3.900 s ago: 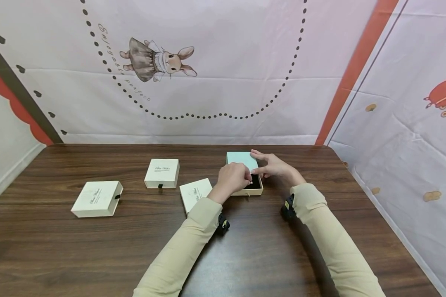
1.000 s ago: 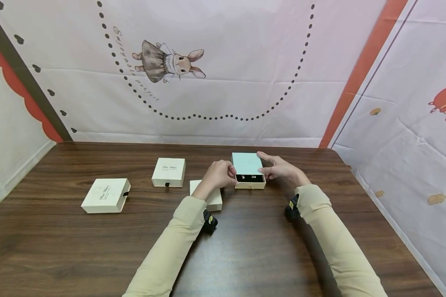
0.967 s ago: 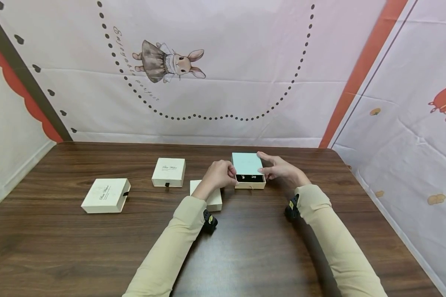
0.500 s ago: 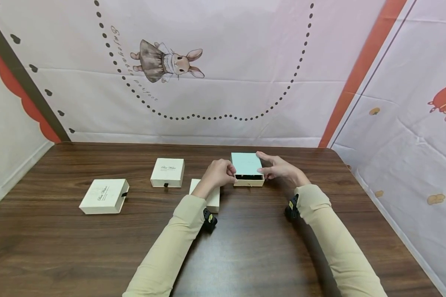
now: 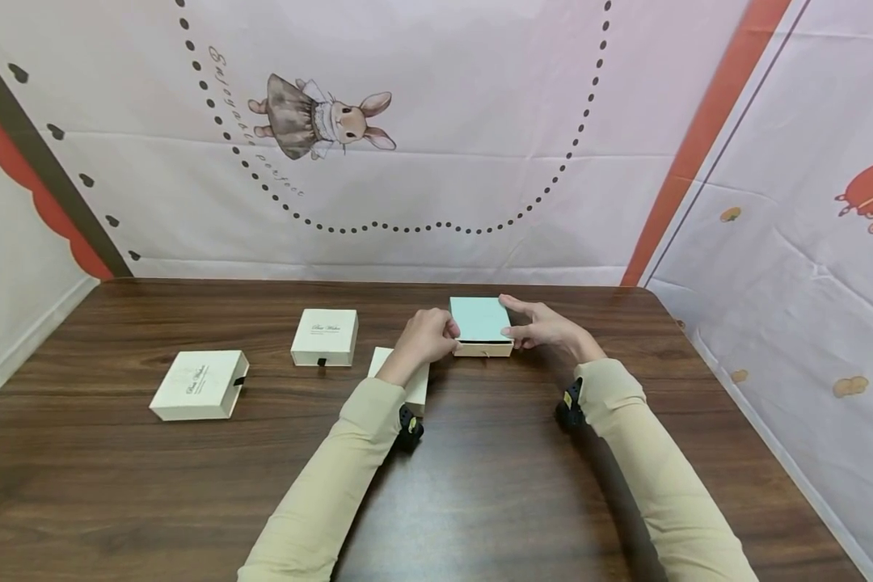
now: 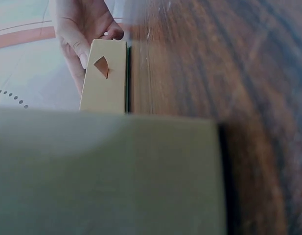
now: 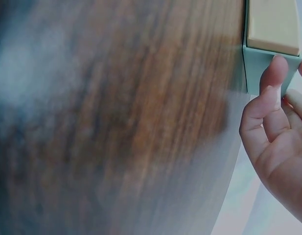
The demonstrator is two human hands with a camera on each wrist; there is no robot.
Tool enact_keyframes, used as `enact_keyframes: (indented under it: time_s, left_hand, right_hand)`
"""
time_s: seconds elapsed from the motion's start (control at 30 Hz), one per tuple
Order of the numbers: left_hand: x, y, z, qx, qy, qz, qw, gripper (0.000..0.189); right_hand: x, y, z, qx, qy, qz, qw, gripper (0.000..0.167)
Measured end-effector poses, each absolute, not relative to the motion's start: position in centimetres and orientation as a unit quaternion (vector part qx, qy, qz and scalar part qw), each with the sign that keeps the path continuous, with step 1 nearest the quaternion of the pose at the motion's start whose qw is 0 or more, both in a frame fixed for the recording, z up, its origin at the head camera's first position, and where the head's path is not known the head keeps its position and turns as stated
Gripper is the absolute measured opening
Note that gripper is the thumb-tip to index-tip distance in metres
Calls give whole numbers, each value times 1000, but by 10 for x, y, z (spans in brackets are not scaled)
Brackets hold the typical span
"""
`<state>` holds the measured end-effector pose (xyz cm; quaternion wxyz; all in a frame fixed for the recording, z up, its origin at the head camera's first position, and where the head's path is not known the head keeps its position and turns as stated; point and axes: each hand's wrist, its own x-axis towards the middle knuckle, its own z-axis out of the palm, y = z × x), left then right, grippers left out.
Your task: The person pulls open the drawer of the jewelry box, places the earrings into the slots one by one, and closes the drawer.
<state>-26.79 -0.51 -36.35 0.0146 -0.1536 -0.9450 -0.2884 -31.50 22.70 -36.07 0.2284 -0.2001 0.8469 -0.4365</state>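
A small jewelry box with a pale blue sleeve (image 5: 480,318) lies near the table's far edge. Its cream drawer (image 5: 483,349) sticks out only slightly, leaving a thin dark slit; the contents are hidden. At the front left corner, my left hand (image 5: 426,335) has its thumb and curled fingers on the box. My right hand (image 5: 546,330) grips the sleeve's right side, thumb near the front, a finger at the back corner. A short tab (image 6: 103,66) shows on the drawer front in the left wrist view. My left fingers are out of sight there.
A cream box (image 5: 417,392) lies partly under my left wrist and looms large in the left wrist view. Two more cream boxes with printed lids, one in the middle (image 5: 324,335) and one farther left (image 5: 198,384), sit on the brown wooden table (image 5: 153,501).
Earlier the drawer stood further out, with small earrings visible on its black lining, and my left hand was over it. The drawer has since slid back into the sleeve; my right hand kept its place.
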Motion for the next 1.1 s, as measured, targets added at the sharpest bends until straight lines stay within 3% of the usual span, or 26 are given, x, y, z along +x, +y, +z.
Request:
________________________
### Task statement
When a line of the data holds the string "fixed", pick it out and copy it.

### Written answer
Measured end-effector poses, each absolute, not relative to the motion's start: position in centimetres and orientation as a unit quaternion (vector part qx, qy, qz and scalar part qw), each with the sign that keeps the path continuous, with step 1 nearest the quaternion of the pose at the motion's start whose qw is 0 or more, both in a frame fixed for the recording, z up, its origin at the head camera's first position, and where the head's path is not known the head keeps its position and turns as stated
`<state>` holds the measured end-effector pose (xyz cm; quaternion wxyz; all in a frame fixed for the recording, z up, its origin at the head camera's first position, and where the head's path is not known the head keeps its position and turns as stated; point and axes: each hand's wrist, its own x-axis towards the middle knuckle, its own z-axis out of the palm, y = z × x), left then right, grippers left out.

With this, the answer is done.